Computation of the Transition State geometry
In order to optimize the transition state a guess structure was established. The carbon atoms, which are to form the new σ bonds were frozen at 2.2AÅ. The rest of the molecule was optimized to a TS (Berny) at the B3LYP-3-61G* level.
The distance3 between terminal carbon atoms in the resulting transition structure is approximately 2.12Å. This is much longer than a typical C-C bond, however this is expected since the product has not yet been formed. At this point no equilibrium bond length can be established. However it must also be added that 2.12Å is smaller than two VdW radii of carbon, which is roughly 1.7Å. So while on one hand no equilibrium bond length can be established, a distance of 2.12Å implies some form of bonding interaction.
The frequency analysis reveals an imaginary vibration, which proves that this is a transition state structure. The vibration below show the movement of the carbons which are to form the new sigma bonds bending towards each other. It can be therefore said that the two new bonds are formed simultaneously.
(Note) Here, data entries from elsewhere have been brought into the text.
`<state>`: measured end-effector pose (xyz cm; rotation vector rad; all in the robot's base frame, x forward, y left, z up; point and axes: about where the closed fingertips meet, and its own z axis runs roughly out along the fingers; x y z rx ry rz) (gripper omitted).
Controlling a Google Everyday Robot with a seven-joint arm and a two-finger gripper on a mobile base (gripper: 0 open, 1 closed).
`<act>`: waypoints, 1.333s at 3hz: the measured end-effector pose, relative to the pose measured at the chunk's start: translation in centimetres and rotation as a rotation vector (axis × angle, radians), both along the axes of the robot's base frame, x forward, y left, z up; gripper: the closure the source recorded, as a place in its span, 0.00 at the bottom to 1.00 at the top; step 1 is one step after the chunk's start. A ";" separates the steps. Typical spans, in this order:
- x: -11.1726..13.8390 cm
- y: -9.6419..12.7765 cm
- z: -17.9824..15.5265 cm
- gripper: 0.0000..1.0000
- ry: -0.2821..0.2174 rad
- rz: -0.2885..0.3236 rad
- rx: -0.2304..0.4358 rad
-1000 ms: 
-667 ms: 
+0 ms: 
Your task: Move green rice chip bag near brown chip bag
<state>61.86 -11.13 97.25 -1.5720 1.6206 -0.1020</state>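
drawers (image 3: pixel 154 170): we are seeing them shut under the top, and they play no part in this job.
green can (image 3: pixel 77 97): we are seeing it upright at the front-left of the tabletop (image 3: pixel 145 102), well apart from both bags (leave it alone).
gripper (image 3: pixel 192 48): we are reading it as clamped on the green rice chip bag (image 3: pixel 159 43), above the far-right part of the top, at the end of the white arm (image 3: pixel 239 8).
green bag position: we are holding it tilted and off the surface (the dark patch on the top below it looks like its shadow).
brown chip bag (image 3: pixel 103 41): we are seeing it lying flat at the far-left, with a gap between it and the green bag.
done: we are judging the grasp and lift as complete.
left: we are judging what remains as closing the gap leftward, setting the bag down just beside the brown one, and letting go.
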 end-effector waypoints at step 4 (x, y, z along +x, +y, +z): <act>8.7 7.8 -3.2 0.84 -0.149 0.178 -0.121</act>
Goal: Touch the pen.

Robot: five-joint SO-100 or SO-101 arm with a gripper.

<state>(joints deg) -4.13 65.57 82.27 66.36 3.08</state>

The movement of the lowest positive frequency differs in that it is simply an asymmetric twisting motion of both fragments.
With respect to the bisecting plane, the HOMO of the TS is asymmetric. It is created from the HOMO of Butadiene and the LUMO of ethylene. Hence the TS LUMO will be symmetric and will be created from the LUMO of Butadiene and the HOMO of ethylene. (Is this what you actually obtain? João (talk) 18:23, 23 March 2015 (UTC))
(Why does the reaction occur? João (talk) 18:23, 23 March 2015 (UTC))
Cyclohexa-1,3-diene and maleic anhydride
Cyclohexa-1,3-diene react with maleic anhydride to give an endo product. This reaction is kinetically controlled, meaning it proceeds via the lowest egergy TS. While the exo product thermodynamically more stable the endo TS has a lower energy and is thus the favoured transition structure. (Did you find the transition states of this reaction to confirm these findings? João (talk) 18:23, 23 March 2015 (UTC))
Further Discussion
By definition, the Diels Alder reaction does not proceed via an ionic intermediate. It is because of this that the interaction of reagents with solvents is low. Despite the interaction being low, in this computational lab however, interactions with solvents have not been considered at all. While Diels Alder reactions don’t need solvent to react, the addition of water or other reagents has been proven to increase the rate of reaction as well as increase endo selectivity. [3]
- ↑ Koide, A., W. J. Meath, and A. R. Allnatt. "Molecular physics: An international journal at the interface between chemistry and physics." Molecular Physics 39.4 (1980): 895-911.
- ↑ Gung, B., W., Zhu ,Z., and Fouchr, A., 1995, J. Am. chem. Soc., 117, 1783.
- ↑ J. Clayden, N. Greeves and S. Warren in Organic Chemistry, Oxford University Press, 2nd edn., 2012, pp. 886-888.